SplunkSystem: 2017-03-20 15:00:06 servername NTP: Synchronized clock via NTP: Successfully slewed time
SplunkActivity: 2017-03-20 15:00:06 servername NTP: Synchronized clock via NTP: Successfully slewed time
SplunkAudit: 2017-03-20 15:00:06 servername NTP: Synchronized clock via NTP: Successfully slewed time

I have the syslogs going to a temp sourcetype then I am grabbing that and using a transforms to set the sourcetype for each syslog.

My inputs:

[udp://xx514]   
index=ABC
sourcetype=abc_temp_syslog
connection_host = dns
disabled = 0

My Props:

[abc_temp_syslog]
KV_MODE = auto
ANNOTATE_PUNCT = false
TIME_PREFIX = ^
TIME_FORMAT = %m $d %H:%M:%S
LINE_BREAKER = ([\r\n]+)
MAX_TIMESTAMP_LOOKAHEAD = 25
SHOULD_LINEMERGE = false
TRANSFORMS-set1= changesourcetypetosystem
TRANSFORMS-set2= changesourcetypetoaudit
TRANSFORMS-set3= changesourcetypetoactivity

[abc_system_syslog]
KV_MODE = auto
ANNOTATE_PUNCT = false
TIME_PREFIX = ^
TIME_FORMAT = %m $d %H:%M:%S
LINE_BREAKER = ([\r\n]+)
MAX_TIMESTAMP_LOOKAHEAD = 25
SHOULD_LINEMERGE = false

[abc_audit_syslog]
KV_MODE = auto
ANNOTATE_PUNCT = false
TIME_PREFIX = ^
TIME_FORMAT = %m $d %H:%M:%S
LINE_BREAKER = ([\r\n]+)
MAX_TIMESTAMP_LOOKAHEAD = 25
SHOULD_LINEMERGE = false

[abc_activity_syslog]
KV_MODE = auto
ANNOTATE_PUNCT = false
TIME_PREFIX = ^
TIME_FORMAT = %m $d %H:%M:%S
LINE_BREAKER = ([\r\n]+)
MAX_TIMESTAMP_LOOKAHEAD = 25
SHOULD_LINEMERGE = false

My Transforms.conf

[changesourcetypetoactivity]
REGEX = SplunkActivity
DEST_KEY = MetaData:Sourcetype
FORMAT = sourcetype::abc_activity_syslog

[changesourcetypetosystem]
REGEX = SplunkSystem
DEST_KEY = MetaData:Sourcetype
FORMAT = sourcetype::abc_system_syslog

[changesourcetypetoaudit]
REGEX = SplunkAudit
DEST_KEY = MetaData:Sourcetype
FORMAT = sourcetype::abc_audit_syslog

So what Splunk is doing is putting all three syslogs into the temp_syslog and is ignoring the transforms ... which leads me to believe that it is my transforms.conf that has some kind of error.

Thanks for the help!!

1 Solution

sloshburch
Splunk Employee
Splunk Employee

I'd try debugging to see which transform is not working by removing all and adding back one at a time. Easier to debug one than all three.

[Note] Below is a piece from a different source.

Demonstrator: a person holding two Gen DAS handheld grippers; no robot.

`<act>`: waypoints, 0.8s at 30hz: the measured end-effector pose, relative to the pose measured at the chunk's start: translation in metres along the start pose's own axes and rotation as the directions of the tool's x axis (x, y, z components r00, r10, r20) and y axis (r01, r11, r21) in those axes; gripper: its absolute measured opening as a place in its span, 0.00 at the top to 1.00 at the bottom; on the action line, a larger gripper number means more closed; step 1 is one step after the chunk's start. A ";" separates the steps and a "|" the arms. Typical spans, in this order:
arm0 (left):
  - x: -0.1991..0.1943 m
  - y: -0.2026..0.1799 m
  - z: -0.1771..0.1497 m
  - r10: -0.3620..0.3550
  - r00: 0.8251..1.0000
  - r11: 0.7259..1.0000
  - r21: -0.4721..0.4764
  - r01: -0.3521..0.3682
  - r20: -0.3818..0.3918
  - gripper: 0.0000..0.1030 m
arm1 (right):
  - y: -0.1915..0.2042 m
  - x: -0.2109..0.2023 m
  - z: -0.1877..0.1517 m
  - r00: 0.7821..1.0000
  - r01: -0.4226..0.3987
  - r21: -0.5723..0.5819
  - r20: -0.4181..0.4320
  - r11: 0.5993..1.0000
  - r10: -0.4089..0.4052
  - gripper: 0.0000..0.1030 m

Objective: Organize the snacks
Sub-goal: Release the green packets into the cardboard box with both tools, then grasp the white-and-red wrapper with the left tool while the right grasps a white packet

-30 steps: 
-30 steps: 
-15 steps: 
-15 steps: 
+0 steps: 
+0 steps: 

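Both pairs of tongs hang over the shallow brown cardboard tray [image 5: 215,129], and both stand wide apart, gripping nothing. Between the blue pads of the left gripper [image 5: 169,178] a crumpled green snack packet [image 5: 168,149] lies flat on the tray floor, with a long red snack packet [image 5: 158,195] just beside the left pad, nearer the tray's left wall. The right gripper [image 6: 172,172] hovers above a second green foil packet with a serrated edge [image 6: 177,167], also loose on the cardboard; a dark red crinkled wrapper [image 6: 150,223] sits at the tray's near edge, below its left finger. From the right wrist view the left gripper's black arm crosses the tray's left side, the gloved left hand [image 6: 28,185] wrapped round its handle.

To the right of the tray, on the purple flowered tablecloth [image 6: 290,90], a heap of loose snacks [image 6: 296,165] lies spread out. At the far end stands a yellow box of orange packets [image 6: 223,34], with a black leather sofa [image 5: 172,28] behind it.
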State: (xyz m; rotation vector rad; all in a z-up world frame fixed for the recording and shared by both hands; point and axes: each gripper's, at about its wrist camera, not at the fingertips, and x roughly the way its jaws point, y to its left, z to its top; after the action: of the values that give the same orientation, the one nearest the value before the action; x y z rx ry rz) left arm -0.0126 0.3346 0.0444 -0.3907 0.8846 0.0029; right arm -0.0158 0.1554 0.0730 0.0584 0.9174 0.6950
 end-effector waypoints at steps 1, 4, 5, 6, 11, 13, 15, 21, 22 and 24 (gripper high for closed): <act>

Also, I think you can collapse them:

 TRANSFORMS-setST= changesourcetypetosystem, changesourcetypetoaudit, changesourcetypetoactivity

For reference, we're talking about this topic: http://docs.splunk.com/Documentation/Splunk/latest/Data/Advancedsourcetypeoverrides

I'd also try regex like:

REGEX = ^SplunkActivity\:.*

That should look for it at the start of the event only.

View solution in original post

0 Karma

sloshburch
Splunk Employee
Splunk Employee

I'd try debugging to see which transform is not working by removing all and adding back one at a time. Easier to debug one than all three. Also, I think you can collapse them:

 TRANSFORMS-setST= changesourcetypetosystem, changesourcetypetoaudit, changesourcetypetoactivity

For reference, we're talking about this topic: http://docs.splunk.com/Documentation/Splunk/latest/Data/Advancedsourcetypeoverrides

I'd also try regex like:

REGEX = ^SplunkActivity\:.*

That should look for it at the start of the event only.

0 Karma

a548506
Path Finder

Thanks to you both! It's working as intended.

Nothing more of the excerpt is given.